Ai quattro sono contestati i reati di corruzione per atti contrari ai doveri d’ufficio (con l’aggravante della stipulazione di contratti) e per l’esercizio della funzione pubblica, emissione di fatture o altri documenti per operazioni inesistenti, turbativa d’asta. E in alcuni episodi la recidiva.
Per gli imprenditori coinvolti nei presunti casi di corruzione in gare pubbliche e progetti edilizi le difese (Leonardo De Luca dello studio Simonetti per Ormenese, Paola Bosio per Gislon, Luca Mandro e Giuseppe Sacco per Brichese) avrebbero concordato con i pm una condanna tra i due e i tre anni ciascuno con uno sconto, come previsto dal codice penale, di un terzo della pena.

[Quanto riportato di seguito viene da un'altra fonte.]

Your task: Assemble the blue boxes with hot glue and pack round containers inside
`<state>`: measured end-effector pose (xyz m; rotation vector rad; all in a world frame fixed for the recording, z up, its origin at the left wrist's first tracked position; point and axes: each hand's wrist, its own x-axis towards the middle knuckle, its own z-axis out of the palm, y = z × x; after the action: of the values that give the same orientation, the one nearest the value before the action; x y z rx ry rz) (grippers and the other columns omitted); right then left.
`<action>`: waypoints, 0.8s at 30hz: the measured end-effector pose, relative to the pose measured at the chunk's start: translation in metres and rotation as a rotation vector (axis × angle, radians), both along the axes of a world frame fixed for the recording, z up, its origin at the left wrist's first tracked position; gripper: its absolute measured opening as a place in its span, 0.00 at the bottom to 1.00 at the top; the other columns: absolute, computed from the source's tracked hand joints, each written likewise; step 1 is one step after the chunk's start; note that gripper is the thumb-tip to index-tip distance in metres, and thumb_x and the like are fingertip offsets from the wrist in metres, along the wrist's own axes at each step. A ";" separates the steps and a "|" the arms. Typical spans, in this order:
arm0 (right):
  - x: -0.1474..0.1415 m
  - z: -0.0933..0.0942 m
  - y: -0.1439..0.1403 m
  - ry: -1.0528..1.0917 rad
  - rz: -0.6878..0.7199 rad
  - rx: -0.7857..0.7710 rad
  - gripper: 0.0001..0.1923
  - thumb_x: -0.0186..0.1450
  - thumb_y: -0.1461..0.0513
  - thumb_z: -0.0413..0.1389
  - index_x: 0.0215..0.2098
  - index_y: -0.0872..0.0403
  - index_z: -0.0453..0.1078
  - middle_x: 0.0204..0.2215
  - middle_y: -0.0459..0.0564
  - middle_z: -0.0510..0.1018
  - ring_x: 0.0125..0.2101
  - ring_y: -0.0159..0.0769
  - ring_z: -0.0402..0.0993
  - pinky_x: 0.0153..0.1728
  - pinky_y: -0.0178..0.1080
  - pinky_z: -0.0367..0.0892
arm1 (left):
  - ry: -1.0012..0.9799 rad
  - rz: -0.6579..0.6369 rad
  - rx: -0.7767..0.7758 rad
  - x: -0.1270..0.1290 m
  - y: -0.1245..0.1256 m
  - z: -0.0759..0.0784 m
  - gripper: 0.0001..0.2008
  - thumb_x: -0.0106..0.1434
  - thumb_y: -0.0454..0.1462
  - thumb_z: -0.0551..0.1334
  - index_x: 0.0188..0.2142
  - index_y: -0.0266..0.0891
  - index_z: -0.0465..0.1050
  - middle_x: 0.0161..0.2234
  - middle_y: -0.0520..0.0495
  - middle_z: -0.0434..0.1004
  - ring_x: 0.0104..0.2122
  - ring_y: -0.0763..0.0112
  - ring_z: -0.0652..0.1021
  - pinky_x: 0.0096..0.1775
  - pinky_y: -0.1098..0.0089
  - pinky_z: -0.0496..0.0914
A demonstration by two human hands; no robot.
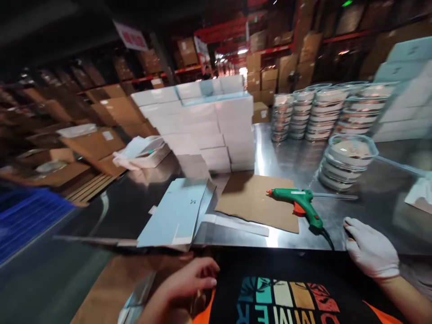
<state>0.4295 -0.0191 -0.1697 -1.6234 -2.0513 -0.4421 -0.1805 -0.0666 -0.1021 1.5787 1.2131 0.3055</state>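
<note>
Glue gun (305,198) parked on cardboard (249,198), neither hand on it; work looks paused partway.
Gun is mid-bench (285,164), nozzle left, glue stick (337,197) out the back, cable (328,239) dropping over the near edge. Left hand (194,279), bare, is short of the near edge: fingers curled, thumb apart, nothing seen between them. Right hand (373,247), white glove, is at the near edge, right of the cable; can't tell if the fingers grip anything, dark spot there unclear. Done, by my read: white boxes (202,126) piled far, more boxes (405,90) far right. Remaining loose: blue stack (173,209) near left, white strip (239,225) beside cardboard, tubs (347,164) right, taller tub stacks (326,114) beyond.
</note>
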 end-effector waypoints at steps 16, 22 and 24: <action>-0.038 0.042 0.062 0.379 0.135 -0.066 0.20 0.71 0.47 0.53 0.52 0.43 0.79 0.53 0.67 0.84 0.58 0.73 0.79 0.57 0.73 0.76 | 0.475 1.257 0.423 -0.090 0.102 0.109 0.36 0.54 0.48 0.78 0.54 0.28 0.72 0.63 0.15 0.74 0.67 0.29 0.72 0.59 0.48 0.72; -0.146 0.117 0.077 0.658 0.506 -0.335 0.35 0.70 0.37 0.54 0.62 0.51 0.75 0.65 0.65 0.78 0.67 0.65 0.73 0.70 0.67 0.65 | -0.003 1.062 0.551 -0.011 0.074 0.133 0.43 0.54 0.67 0.69 0.51 0.32 0.78 0.45 0.35 0.88 0.41 0.51 0.85 0.43 0.57 0.80; -0.190 0.141 0.077 0.846 0.653 -0.480 0.45 0.66 0.31 0.57 0.69 0.49 0.68 0.68 0.65 0.75 0.68 0.63 0.72 0.69 0.66 0.67 | -0.267 0.914 0.504 0.028 0.062 0.120 0.45 0.47 0.68 0.73 0.49 0.34 0.80 0.40 0.37 0.88 0.36 0.54 0.85 0.40 0.58 0.80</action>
<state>0.2396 0.0579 -0.0289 -0.9616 -1.8788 0.8706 -0.1526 -0.0048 0.0177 1.2135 1.6560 1.4511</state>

Diversa (e più complicata) la situazione di Boraso, ritenuto dai pm il «motore» sempre pronto a intervenire in appalti, procedimenti urbanistici e vendite di terreni per favorire gli «amici» in cambio di tangenti che lui avrebbe poi fatturato come consulenze attraverso le sue società: per lui la pena sarà entro i cinque anni ed essendo il «corrotto» dovrà anche restituire i soldi, calcolati in 755 mila euro. Una parte, per quanto poco consistente, è stata già sequestrata con la perquisizione e l’arresto del 16 luglio, il resto dovrà essere restituito in seno al patteggiamento, se andrà a buon fine.




















































La somma da restituire

Nelle scorse settimane, avvocato e pm si sono confrontati sull’entità della somma da versare (se dovessero essere rimborsati solo i soldi effettivamente presi come sostenuto dalla difesa o la cifra complessiva promessa anche se non interamente versata) e pareva che le distanze fossero tali che non si sarebbe riusciti ad arrivate a un accordo tra le parti. Ma alla fine sarebbe stata trovata la quadra. E se per gli imprenditori la detenzione sarà evitata, per l’ex assessore, se sarà confermato che la pena supererà i quattro anni, non sarà possibile. In un altro caso di corruzione, quello che ha travolto il Comune di Santa Maria di Sala, l’ex sindaco Nicola Fragomeni, con un patteggiamento appunto di quattro anni, è tornato in carcere (in un secondo momento per motivi di salute gli sono stati accordati i domiciliari).

I filoni dell’inchiesta

L’inchiesta «Palude» è divisa in due filoni. Da un lato ci sono gli episodi di corruzione, contestati a Boraso e ai suoi «amici», che sono al centro della richiesta di giudizio e immediato e dei patteggiamenti, dall’altro c’è l’alienazione di Palazzo Papadopoli a un prezzo, per la procura, ribassato (da 14 a 10,8 milioni) per favorire l’acquirente — il magnate di Singapore Ching Chiat Kwong — e le trattative per la vendita dei terreni di Porto Marghera, i cosiddetti Pili, di proprietà del sindaco di Venezia Luigi Brugnaro. E per cui sono indagati il primo cittadino, i suoi «fedelissimi» Morris Ceron (direttore generale del Comune e capo di gabinetto) e Derek Donadini (vice capo di gabinetto) insieme a Ching e al suo collaboratore Luis Lotti. Boraso sarebbe, per la procura, coinvolto anche in questa parte di «Palude» (gli si contestano 73 mila euro ricevuti per Papadopoli dal «grande accusatore» Claudio Vanin dal cui esposto è partita l’inchiesta) che complessivamente vede iscritte nel registro degli indagati trentatré persone e quattordici aziende. Al di là dei patteggiamenti, tutta l’inchiesta per fine mese sarà chiusa.